Instructions to follow
Work out how many lines of the listing below hold the word "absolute", and give that number only.

Dataset content
* * * * *
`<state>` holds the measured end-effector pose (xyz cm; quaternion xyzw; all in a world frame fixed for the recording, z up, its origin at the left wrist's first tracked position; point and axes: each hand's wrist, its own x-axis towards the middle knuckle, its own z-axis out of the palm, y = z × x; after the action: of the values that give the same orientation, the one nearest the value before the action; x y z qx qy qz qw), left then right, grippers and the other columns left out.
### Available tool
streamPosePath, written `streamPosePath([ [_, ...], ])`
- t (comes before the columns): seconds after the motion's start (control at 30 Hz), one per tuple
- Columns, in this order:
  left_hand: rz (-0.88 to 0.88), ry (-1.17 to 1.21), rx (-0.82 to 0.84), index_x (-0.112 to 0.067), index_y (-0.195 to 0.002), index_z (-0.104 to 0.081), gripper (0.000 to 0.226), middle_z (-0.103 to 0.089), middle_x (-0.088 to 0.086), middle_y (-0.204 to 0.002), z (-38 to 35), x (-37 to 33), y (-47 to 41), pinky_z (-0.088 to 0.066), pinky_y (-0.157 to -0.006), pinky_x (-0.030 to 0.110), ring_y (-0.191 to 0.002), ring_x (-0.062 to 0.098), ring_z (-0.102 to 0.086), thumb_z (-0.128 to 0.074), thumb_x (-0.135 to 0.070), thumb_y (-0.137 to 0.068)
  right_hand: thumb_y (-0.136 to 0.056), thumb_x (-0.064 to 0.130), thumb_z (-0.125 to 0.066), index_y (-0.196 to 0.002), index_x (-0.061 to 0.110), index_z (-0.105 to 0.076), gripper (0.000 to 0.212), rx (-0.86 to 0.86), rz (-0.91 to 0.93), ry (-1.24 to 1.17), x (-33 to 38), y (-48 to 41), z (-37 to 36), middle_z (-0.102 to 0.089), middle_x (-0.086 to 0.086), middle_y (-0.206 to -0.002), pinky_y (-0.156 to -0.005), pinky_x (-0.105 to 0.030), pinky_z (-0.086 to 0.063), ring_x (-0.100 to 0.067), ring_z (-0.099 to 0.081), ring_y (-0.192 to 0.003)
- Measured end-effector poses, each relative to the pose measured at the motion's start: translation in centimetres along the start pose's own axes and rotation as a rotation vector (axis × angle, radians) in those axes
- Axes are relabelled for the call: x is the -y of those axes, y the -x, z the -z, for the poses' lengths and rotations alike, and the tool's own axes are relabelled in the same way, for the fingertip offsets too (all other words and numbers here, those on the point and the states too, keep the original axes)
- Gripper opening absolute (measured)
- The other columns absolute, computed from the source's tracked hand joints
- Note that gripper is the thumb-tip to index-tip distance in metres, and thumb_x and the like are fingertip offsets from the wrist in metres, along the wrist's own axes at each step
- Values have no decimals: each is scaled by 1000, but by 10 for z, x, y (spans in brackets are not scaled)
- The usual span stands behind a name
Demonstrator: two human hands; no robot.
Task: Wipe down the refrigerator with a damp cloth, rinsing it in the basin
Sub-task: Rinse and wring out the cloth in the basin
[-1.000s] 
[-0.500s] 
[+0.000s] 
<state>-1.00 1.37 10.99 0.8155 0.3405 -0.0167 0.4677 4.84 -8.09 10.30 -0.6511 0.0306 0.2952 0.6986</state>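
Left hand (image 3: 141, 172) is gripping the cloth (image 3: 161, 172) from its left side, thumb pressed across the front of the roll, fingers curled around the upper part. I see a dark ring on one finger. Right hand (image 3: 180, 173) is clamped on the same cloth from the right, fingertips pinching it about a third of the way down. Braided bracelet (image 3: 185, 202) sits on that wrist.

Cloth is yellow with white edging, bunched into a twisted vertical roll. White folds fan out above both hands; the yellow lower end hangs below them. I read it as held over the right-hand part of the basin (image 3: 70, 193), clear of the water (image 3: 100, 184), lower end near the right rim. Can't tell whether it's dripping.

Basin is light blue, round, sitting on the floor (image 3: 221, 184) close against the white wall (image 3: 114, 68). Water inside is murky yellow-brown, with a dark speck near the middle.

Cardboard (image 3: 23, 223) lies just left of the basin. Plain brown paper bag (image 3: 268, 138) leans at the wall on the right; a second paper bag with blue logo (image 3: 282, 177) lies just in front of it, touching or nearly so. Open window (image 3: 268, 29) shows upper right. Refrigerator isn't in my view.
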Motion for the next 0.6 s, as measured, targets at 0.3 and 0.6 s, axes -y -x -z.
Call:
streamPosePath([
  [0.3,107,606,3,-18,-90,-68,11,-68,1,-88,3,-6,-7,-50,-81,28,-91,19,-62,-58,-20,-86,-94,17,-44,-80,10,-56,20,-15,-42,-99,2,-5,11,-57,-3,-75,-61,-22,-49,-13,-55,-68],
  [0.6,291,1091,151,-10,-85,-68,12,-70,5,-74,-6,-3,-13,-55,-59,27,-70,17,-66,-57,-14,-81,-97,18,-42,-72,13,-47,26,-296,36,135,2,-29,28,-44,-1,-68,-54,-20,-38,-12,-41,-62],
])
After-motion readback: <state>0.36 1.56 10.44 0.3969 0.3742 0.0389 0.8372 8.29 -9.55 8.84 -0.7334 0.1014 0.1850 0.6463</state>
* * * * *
Response
2